Problems that would dissolve if, at the right time, Mattarella agreed to freeze the current situation. Which, incidentally, would allow aspirants to the succession who today seem to have no chance, like Dario Franceschini, to play a very different game, when Mattarella really leaves the Colle.
As for his fear that Italy will become a “de facto monarchy”, in which the heads of state usually succeed themselves, should vanish with the constitutional bill filed yesterday, coincidentally by three senators of the Democratic Party: Luigi Zanda, Dario Parrini and Gianclaudio Bressa. It provides that the President of the Republic can be elected only once and cancels the “blank semester”, the period in which he cannot dissolve the Houses, coinciding with the end of the mandate. Well that goes, it will take many months to approve it. Mattarella, thus, would be the second and the last. In short, a circle that closes. Almost. Because to stand in the way of the encore and the perpetuation of the current situation until the natural end of the legislature, which will fall in March 2023, there is the will of the two concerned. Mattarella hinted that his new assignment, following the double mandate of Giorgio Napolitano, would create a wrong institutional practice. On the merits, the constitutional reform to prevent the re-eligibility of the president of the republic finds him completely in agreement, he himself has supported it: however, nothing guarantees that it will be approved.

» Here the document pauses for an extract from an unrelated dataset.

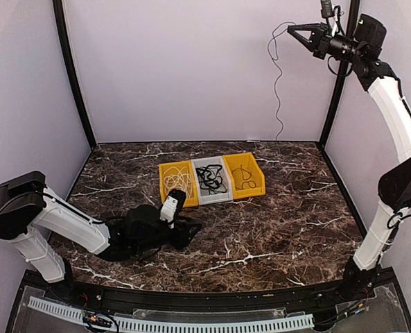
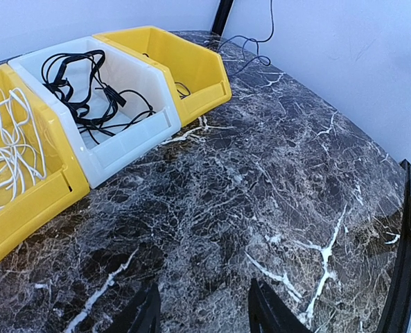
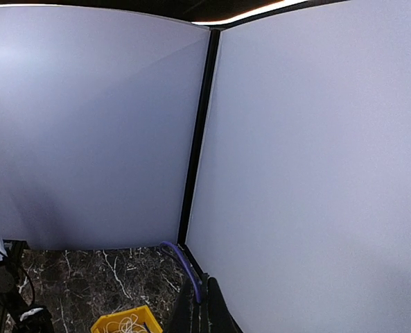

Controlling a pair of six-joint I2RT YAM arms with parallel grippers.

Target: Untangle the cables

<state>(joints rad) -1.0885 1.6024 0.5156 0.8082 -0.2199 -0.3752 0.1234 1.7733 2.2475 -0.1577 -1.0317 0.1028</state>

And then, in addition to the fatigue accumulated over seven very long years and publicly declared (“I’m old, in a few months I will be able to rest …”), the memory of what happened in Napolitano, which was re-elected by the parties that had begged him to stay, weighs heavily. and therefore with poorly concealed annoyance endured by the same, during the second term. As for Draghi, his interest in the position is real. He knows well that, for him, it is probably “now or never”: the next parliament will be very different from this one and who knows what majority and what addresses it will have. The former central banker has already identified in the current Minister of Economy, Daniele Franco, his ideal successor, who obviously in Palazzo Chigi could count on the tutelary deity who follows him from the Hill. A relay that, according to Repubblica, Luigi Di Maio would have already anticipated some diplomats, during a recent international summit. Mattarella has great esteem for Draghi and believes – rightly – that having called him to the bedside of sick Italy was the best choice. Even if he will never say it in public, it is evident that he sees in him the qualities necessary for a head of state, including the credibility to best represent a indebted country like ours on the international scene.
He does not intend to speak out in the choices of the 1,009 “great electors” who in a month and a half will gather in the Chamber of Deputies to choose his successor, but the president of the republic is obviously sovereign of his choices. And his interest and that of Draghi coincide. So, when he told him “I won’t be the problem”, Mattarella not only gave the prime minister that assurance that could make a difference, but he also did himself a favor. Because he doesn’t like the idea of being used, all the more so to stop Draghi.